Would you print the lines below exactly, beginning at the line that has "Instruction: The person" and stopping after the line that has "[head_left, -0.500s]"? Only those lines, and no pictures.

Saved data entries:
-*-
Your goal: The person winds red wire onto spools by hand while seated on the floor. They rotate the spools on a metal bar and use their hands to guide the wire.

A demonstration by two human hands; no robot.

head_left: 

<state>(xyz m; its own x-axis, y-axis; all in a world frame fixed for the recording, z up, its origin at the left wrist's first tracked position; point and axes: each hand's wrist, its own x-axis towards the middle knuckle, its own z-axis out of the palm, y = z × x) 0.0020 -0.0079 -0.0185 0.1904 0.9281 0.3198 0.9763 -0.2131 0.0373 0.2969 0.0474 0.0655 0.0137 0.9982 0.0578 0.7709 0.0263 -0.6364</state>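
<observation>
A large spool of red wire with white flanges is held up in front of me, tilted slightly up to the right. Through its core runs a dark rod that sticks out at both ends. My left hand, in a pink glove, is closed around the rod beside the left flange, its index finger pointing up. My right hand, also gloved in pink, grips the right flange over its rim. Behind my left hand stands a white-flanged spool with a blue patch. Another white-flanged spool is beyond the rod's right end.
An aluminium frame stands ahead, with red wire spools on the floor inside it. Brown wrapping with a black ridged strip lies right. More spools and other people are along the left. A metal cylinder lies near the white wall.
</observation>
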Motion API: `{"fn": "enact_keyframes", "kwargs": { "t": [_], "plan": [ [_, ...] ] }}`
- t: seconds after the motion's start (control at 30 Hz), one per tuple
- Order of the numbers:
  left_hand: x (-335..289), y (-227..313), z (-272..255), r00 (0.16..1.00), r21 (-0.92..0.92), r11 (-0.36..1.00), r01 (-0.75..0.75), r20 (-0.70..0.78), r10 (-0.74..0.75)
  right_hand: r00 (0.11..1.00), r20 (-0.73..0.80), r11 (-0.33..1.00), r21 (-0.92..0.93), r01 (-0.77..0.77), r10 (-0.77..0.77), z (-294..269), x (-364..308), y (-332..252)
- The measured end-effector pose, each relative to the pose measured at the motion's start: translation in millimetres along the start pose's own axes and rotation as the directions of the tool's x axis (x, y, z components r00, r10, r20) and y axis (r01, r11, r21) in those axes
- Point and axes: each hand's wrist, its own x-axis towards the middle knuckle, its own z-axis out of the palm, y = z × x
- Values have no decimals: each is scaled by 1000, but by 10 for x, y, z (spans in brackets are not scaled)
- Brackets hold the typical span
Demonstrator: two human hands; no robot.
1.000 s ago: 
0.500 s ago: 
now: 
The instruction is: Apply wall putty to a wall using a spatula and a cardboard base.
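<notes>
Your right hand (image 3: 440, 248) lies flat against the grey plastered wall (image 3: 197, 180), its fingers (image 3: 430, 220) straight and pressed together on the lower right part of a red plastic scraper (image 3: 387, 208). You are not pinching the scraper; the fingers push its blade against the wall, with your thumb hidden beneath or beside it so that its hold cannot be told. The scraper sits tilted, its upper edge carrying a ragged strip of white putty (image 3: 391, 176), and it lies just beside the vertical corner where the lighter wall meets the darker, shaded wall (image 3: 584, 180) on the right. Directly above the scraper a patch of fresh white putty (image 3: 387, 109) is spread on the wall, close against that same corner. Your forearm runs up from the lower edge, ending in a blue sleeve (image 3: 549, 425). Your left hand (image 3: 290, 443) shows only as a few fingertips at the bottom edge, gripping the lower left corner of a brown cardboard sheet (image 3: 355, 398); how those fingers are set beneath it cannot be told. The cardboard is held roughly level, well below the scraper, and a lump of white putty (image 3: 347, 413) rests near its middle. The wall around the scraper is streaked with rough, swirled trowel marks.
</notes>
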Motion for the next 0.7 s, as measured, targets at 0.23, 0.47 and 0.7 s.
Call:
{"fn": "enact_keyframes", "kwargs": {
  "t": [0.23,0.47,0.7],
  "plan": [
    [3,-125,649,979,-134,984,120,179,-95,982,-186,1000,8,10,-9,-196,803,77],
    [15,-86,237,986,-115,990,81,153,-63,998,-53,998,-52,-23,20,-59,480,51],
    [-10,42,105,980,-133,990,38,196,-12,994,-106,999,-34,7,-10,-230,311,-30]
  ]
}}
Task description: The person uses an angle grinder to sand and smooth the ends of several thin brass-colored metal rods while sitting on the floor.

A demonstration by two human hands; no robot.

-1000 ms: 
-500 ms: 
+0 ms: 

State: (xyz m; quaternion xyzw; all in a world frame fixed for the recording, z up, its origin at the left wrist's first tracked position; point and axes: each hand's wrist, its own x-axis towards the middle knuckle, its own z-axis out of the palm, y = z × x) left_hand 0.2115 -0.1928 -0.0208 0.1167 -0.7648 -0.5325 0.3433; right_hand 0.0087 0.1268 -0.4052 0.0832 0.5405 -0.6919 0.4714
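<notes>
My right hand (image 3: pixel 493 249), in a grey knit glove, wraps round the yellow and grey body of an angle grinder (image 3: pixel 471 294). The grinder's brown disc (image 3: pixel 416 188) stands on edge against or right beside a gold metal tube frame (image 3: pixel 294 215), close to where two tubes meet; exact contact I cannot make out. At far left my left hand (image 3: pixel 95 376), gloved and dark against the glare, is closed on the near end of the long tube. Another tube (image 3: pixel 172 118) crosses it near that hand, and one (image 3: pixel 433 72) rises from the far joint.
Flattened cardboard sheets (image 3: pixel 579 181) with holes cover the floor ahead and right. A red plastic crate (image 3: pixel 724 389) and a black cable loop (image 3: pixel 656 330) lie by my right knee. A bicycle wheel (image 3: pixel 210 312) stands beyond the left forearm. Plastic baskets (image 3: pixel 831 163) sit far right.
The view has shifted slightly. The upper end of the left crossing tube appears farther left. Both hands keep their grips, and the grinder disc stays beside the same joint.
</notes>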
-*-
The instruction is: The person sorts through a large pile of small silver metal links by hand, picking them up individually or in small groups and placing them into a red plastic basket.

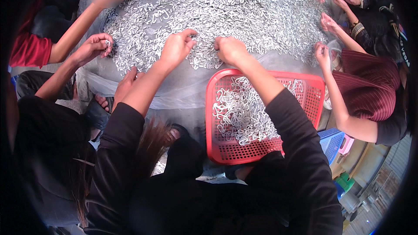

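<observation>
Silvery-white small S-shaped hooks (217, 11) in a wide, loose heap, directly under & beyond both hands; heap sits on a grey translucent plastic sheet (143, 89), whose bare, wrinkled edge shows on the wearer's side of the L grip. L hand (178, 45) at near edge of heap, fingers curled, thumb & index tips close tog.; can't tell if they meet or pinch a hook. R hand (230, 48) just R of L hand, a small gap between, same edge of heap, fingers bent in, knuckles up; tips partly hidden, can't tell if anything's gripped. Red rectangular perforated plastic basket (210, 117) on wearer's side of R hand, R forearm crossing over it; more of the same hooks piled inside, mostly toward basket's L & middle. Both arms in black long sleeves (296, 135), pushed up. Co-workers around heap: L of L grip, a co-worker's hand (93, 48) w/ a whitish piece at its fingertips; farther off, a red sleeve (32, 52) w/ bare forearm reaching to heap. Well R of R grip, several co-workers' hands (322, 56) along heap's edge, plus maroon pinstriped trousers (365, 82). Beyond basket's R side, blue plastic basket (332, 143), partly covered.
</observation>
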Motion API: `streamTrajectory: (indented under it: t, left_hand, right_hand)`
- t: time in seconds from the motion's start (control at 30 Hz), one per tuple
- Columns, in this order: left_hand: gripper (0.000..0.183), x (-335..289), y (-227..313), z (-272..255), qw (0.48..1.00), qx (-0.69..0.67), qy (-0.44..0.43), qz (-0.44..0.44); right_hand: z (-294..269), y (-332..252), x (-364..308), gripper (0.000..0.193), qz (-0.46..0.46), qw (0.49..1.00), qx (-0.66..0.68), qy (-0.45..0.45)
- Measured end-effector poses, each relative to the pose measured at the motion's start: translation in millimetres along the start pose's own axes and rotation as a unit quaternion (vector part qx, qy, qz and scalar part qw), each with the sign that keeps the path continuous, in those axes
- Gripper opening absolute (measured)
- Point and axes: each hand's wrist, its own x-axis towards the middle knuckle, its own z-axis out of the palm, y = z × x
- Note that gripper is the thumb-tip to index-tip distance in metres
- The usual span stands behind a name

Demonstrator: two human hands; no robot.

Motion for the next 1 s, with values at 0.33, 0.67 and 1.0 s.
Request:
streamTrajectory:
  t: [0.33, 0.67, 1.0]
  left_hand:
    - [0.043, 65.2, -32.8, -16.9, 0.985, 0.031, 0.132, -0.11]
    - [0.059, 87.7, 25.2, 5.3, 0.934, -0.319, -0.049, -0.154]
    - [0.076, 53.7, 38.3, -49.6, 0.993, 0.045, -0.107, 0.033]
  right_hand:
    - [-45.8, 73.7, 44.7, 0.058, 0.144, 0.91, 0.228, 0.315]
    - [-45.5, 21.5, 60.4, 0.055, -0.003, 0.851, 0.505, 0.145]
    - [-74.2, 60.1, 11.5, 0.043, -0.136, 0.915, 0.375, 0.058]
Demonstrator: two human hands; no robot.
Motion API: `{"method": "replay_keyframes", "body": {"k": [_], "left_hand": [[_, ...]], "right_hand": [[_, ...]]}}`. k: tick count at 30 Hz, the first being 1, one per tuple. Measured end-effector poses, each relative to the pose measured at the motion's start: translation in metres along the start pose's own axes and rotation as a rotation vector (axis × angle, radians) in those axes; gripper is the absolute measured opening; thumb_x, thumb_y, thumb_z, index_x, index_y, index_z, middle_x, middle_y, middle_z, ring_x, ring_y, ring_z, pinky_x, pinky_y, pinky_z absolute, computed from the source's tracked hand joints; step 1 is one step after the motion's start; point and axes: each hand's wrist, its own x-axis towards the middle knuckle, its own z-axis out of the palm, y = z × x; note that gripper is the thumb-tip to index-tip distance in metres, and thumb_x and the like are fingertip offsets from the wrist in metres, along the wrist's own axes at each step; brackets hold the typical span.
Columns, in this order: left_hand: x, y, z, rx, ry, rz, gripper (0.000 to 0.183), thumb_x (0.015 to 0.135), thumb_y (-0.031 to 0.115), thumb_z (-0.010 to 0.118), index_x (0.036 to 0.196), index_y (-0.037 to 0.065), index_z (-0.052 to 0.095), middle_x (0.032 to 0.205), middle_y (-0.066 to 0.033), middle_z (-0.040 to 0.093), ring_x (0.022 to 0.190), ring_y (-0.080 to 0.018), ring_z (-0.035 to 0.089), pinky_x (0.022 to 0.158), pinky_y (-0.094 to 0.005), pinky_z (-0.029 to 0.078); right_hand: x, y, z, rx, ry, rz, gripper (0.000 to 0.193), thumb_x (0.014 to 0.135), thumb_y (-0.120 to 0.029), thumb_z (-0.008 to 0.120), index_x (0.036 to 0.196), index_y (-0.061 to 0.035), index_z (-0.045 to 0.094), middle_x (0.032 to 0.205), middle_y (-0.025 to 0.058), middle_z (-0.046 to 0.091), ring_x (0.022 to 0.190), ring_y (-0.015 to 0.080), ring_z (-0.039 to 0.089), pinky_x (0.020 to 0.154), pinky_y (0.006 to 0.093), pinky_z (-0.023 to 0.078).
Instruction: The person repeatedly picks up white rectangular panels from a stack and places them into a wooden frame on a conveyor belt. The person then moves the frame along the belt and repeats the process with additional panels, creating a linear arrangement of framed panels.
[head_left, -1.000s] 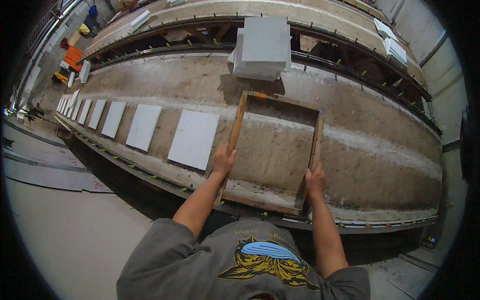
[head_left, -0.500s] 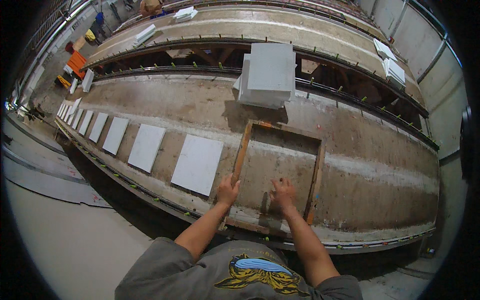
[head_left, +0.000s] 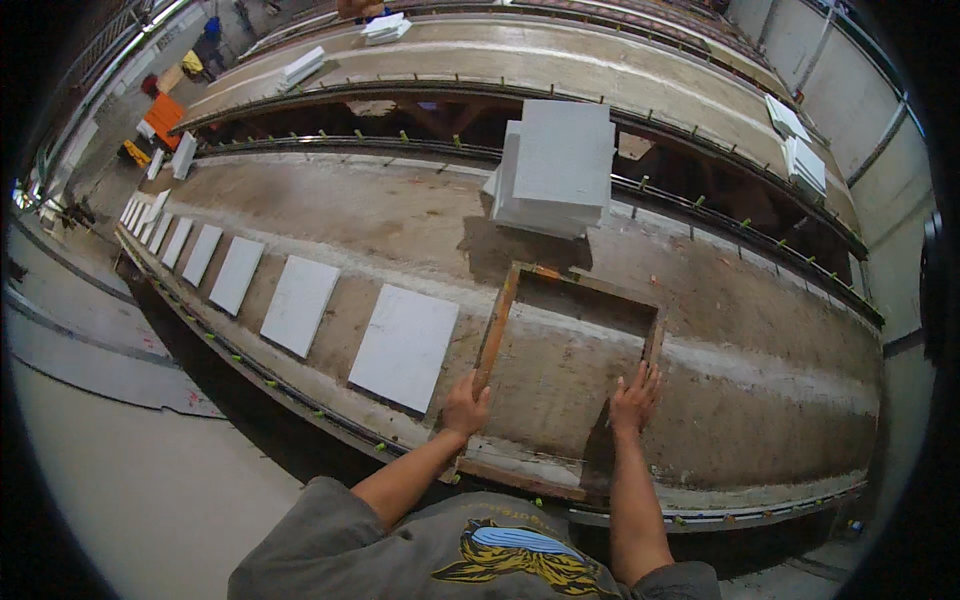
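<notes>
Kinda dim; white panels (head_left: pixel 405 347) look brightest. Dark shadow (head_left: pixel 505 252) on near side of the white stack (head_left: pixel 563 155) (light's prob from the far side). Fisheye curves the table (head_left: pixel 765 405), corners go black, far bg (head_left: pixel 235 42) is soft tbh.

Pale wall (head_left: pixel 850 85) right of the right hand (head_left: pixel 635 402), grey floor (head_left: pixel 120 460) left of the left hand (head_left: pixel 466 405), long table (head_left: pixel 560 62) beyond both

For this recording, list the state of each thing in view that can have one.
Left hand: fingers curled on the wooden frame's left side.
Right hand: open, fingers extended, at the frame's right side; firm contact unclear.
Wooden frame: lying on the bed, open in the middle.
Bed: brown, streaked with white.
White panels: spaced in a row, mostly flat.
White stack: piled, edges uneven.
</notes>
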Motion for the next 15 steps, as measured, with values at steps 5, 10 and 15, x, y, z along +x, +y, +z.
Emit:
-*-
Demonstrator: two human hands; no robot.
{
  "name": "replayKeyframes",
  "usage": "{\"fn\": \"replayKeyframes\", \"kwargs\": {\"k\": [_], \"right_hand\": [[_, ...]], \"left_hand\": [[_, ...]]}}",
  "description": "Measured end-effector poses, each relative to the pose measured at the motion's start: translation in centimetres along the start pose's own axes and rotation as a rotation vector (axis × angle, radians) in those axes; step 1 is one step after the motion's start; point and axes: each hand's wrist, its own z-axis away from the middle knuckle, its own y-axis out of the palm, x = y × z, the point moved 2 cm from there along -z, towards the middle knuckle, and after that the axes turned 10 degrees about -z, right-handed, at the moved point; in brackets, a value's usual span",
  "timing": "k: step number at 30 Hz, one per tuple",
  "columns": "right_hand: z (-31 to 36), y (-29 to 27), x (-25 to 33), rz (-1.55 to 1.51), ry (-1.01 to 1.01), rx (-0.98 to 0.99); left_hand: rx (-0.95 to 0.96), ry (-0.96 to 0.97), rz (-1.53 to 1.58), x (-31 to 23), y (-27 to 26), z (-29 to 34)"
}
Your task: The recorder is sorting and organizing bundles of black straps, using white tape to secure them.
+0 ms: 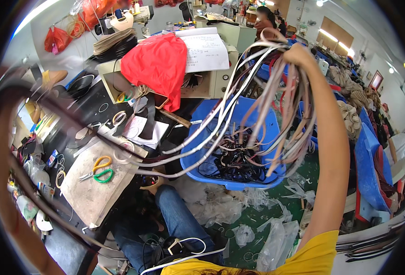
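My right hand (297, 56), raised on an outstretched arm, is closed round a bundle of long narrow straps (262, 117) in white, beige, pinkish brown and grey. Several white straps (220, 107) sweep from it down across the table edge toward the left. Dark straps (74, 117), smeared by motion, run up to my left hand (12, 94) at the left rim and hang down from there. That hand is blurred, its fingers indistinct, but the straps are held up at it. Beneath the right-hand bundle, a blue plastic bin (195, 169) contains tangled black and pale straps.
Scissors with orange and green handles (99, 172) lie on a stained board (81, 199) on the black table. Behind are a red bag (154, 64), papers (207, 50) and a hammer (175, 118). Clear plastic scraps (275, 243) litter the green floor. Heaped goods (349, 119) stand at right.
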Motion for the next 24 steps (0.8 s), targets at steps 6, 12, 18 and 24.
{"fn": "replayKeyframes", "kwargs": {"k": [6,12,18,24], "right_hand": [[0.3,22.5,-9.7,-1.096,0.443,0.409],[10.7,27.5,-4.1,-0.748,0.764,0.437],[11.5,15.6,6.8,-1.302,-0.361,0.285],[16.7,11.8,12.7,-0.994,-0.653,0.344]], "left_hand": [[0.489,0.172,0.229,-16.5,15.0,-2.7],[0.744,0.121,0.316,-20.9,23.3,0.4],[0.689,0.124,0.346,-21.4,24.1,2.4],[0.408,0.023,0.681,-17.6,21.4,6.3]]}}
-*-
• _THE ANSWER_
Instruction: The person repeatedly picks up white rectangular panels from a stack and places them into a wooden frame on a conveyor belt. The person then moves the frame along the belt and repeats the process with additional panels, creating a linear arrangement of framed panels.
[head_left, -1.000s] 
[head_left, -0.500s] 

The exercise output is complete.